概要
- 米連邦国際通商裁判所は、トランプ政権の10%%一律関税が法律に反して無効だと判断した。
- 裁判所は、提訴した輸入業者に対し、すでに納付した関税を利息とともに払い戻すよう命じた。
- 米通商代表部は、10%%一律関税に代わる措置として、韓国を含む16の経済主体を対象に通商法301条調査を始めている。
期間別予測トレンドレポート


米裁判所「10%一律関税は違法」
トランプ政権、相互関税の代替として導入
ホワイトハウスは近く控訴へ

ドナルド・トランプ米大統領が、違法判断を受けた相互関税の代替として導入した「10%一律関税」についても、第一審の裁判所は無効だと判断した。
3人の判事で構成する米連邦国際通商裁判所は5月7日、トランプ政権が通商法122条に基づき世界のすべての貿易相手国に新たに課した10%一律関税は法律に反して無効だとして、2対1で原告勝訴の判決を言い渡した。

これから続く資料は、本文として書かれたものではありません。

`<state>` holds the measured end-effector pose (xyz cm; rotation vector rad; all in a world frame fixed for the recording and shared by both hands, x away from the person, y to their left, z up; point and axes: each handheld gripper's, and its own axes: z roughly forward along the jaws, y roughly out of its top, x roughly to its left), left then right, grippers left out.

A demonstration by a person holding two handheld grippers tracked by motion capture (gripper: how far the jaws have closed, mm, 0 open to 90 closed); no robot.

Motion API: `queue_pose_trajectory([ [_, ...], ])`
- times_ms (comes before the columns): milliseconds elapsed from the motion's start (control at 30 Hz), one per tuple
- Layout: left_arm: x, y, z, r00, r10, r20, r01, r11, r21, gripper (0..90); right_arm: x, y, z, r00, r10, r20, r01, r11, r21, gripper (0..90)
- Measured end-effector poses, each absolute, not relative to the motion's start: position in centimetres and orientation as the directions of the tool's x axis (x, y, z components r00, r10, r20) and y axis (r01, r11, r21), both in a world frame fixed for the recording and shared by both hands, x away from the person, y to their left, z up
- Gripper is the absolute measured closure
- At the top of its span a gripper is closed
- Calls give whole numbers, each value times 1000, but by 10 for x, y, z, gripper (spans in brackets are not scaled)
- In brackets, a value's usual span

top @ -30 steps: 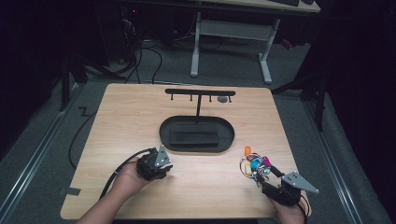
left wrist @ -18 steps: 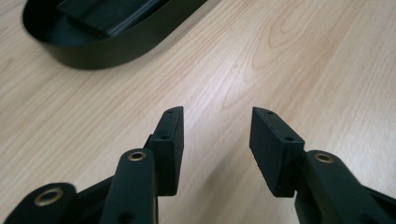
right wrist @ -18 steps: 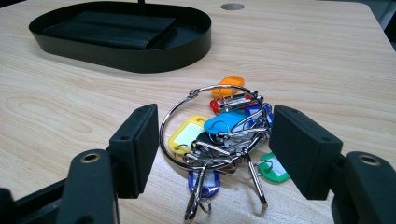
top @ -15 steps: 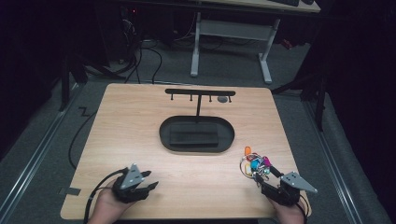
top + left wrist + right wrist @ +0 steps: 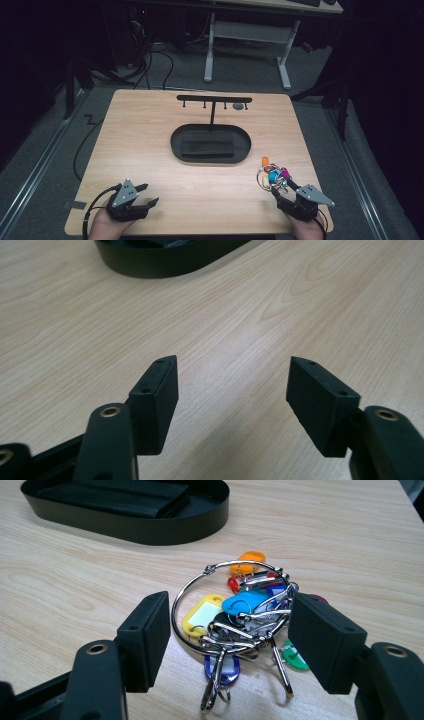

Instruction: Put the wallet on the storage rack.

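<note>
A bunch of keys with coloured tags on a large metal ring [image 5: 272, 175] [image 5: 235, 610] lies on the wooden table at the front right. My right gripper [image 5: 282, 189] [image 5: 230, 605] is open just behind it, one jaw on each side of the ring's near part, and I see no contact. Near the front left edge my left gripper [image 5: 149, 194] [image 5: 232, 370] stands open over bare wood, nothing between its jaws. A black oval tray [image 5: 175, 145] [image 5: 150, 532] [image 5: 150, 267] sits mid-table with a flat black pad [image 5: 207, 142] [image 5: 115, 495] inside.
Behind the tray rises a black T-shaped rack [image 5: 214, 99] with several small hooks, and a small round thing [image 5: 239, 106] hangs near its right end. Bare wood lies between the two grippers. A desk frame and cables stand on the floor beyond the table.
My left gripper has drawn back from beside the tray toward the table's front left edge and now lies low there. The right gripper and the keys have not moved.
</note>
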<state>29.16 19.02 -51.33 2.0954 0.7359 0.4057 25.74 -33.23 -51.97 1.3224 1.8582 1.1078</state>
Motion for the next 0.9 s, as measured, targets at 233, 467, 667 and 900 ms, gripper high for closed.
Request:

裁判所は、10%一律関税を巡って提訴した輸入業者に対し、すでに納付した関税を利息とともに払い戻すようトランプ政権に命じた。
トランプ政権が10%一律関税の根拠とした通商法122条は、米大統領に最長150日間の関税賦課権限を与える内容だ。深刻な国際収支赤字の是正を目的としている。
多数意見の判事は、トランプ政権が10%一律関税の発動を命じる際、国際収支と貿易赤字を混同し、通商法122条の要件を満たしていないと判断した。

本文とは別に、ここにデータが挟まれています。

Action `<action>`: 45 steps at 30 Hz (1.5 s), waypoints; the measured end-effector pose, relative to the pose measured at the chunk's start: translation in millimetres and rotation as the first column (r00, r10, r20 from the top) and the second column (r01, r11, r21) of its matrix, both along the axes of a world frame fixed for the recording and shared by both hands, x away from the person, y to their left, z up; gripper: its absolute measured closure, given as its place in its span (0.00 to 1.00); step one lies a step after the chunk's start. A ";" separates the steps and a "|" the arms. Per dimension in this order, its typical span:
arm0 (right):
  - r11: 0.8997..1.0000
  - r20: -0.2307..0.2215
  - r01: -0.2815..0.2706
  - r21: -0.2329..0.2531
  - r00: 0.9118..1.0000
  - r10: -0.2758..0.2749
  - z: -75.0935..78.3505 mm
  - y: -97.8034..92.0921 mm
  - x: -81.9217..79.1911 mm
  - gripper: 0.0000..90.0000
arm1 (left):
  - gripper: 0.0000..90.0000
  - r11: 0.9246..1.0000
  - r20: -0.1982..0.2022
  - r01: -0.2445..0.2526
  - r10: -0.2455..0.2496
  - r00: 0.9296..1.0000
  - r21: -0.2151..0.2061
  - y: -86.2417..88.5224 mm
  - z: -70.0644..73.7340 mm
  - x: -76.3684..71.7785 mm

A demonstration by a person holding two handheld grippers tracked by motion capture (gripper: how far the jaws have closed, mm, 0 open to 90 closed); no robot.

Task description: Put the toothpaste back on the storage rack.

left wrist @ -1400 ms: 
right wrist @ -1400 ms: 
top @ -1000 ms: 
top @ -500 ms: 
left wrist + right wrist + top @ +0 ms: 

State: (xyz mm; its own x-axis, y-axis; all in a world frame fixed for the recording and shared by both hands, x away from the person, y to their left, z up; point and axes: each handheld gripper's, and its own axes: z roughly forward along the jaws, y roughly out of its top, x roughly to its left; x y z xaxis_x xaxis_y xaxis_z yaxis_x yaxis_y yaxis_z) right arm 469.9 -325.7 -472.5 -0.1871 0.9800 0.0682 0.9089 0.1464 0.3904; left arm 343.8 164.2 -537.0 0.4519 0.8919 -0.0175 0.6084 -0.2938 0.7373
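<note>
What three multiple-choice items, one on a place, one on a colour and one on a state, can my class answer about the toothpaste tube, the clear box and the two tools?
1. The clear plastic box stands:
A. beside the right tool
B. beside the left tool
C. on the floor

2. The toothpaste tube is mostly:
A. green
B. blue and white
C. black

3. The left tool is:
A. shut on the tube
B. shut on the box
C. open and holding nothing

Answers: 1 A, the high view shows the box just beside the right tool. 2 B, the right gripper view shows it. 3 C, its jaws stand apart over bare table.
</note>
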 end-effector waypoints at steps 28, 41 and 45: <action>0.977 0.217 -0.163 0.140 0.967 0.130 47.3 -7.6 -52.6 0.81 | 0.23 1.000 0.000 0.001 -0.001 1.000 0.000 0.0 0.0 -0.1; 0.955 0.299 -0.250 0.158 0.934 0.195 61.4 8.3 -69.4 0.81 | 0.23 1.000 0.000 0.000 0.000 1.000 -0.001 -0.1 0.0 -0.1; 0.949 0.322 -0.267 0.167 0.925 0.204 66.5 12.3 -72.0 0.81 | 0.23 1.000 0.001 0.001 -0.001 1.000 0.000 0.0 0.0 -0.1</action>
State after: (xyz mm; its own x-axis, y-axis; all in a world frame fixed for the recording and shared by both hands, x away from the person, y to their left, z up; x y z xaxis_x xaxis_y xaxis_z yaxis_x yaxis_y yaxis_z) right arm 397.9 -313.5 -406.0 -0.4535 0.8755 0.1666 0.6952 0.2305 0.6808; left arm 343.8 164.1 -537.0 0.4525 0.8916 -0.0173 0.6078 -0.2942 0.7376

国際収支は、国内居住者と海外の間の財取引だけでなく、サービス、所得、移転、金融を含むあらゆる経済取引を測る経済指標だ。一方、貿易赤字はこのうち主として財取引に限られる概念を指す。
トランプ政権は今回の司法判断を不服として控訴する公算が大きい。また、5月7日の判決が関税交渉や米政権の関税政策の基調に及ぼす即時の影響は限られそうだ。
通商法122条に基づく関税が7月24日に自動失効するためだ。専門家は、この関税措置を新たな関税政策が整うまでの暫定措置とみている。
実際、トランプ大統領も新たな関税体系を近く整備すると繰り返し強調してきた。
米通商代表部(USTR)はすでに、10%一律関税に代わる措置として、韓国を含む16の経済主体を対象に、構造的な過剰生産の問題に関連した追加関税の賦課に向けた事前手続きである通商法301条調査を始めている。